Tendre est la nuit
Je referme Tendre est la nuit et j’apprends qu’une sorte de Biopic sur la relation tumultueuse du couple Fitzgerald devrait être tourné. Le film, d’abord annoncé sous la direction de Nick Cassavetes serait finalement dirigé par John Curran, sous le titre du second roman de Francis Scott F., Beautiful and Damned.
Tout a été dit ou presque sur ce duo mythique des années folles : jeunes, beaux, riches, Francis et Zelda incarnèrent le parfum sulfureux de la modernité. Expatriés de la Génération perdue, ils marquèrent les esprits par leurs frasques amoureuses, leur train de vie fastueux sur la Riviera française, l’alcoolisme de l’un, la schizophrénie de l’autre.

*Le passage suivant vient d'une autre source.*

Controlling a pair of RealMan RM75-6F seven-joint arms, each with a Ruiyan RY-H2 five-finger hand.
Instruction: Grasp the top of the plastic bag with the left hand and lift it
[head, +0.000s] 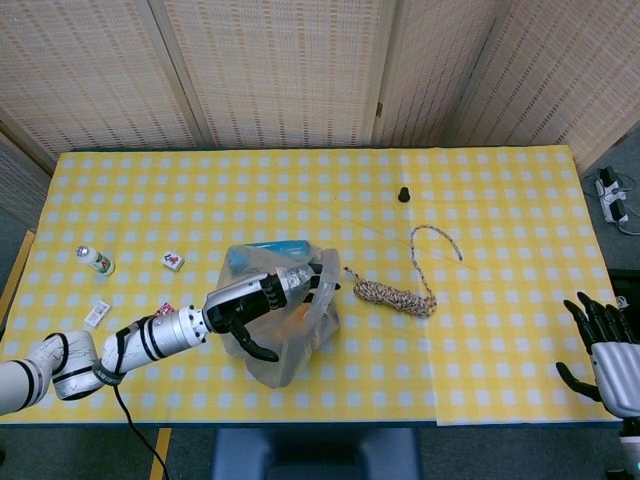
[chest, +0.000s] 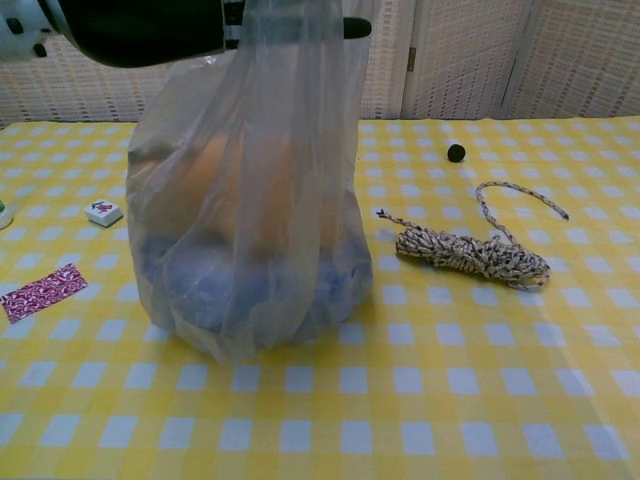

Leur destin fascine comme fascine toute vie comprise comme un flamboiement permanent. Jusqu’à l’extinction tragique et prématurée, tout concourt à faire de Scott et Zelda des icônes.
Cette dernière remporte cependant une victoire posthume. Fantasque et haute en couleurs, Zelda a sans doute brîmé sa sensibilité d’auteur, sous l’empire d’un mari-écrivain, jaloux et autoritaire. Elle n’aura finalement publié qu’un livre en son nom : Accordez-moi cette valse (1932).
Pourtant cette première « garçonne américaine », figure avant-gardiste du féminisme, trouve aujourd’hui matière à « revivre ». Le prix Goncourt 2007 a récompensé Gilles Leroy pour Alabama Song, roman dans lequel l’auteur s’est glissé dans la peau de Zelda, ses joies excessives et ses tourments impénétrables. On devrait aussi la retrouver bientôt sur les écrans, incarnée par l’actrice britannique Keira Kneightley.
Pourtant, ce n’est pas rendre justice au bourreau de mari que de penser que le meilleur portrait de Zelda a été tracé par Francis Scott Fitzgerald lui-même, sous les traits de Nicole Diver, dans Tendre est la nuit (1934).
Le roman, très fin dans sa composition et son jeu sur les points de vue, rend habilement compte de la complexité du personnage et de la construction maladive du lien amoureux.
On ne peut le résumer sans le trahir : sa rareté tient surtout à la subtile profondeur psychologique qui s’en dégage. Roman des apparences trompeuses et des songes perdus, roman de l’expatriation continue et des intersaisons douloureuses, Tendre est la nuit est aussi une déclaration d’amour, unique et fragile, à une femme qui finit par devenir elle-même.
Le titre, aussi énigmatique que splendide, est un emprunt à un poème de John Keats, Ode à un rossignol, placé en exergue du roman :
Avec toi, maintenant ! Combien tendre est la nuit
(…)
Mais il n’y a plus de lumière
Sinon ce qui descend du ciel avec le vent
Pénètre l’ombre des feuillages
Et serpente à travers les chemins de mousse.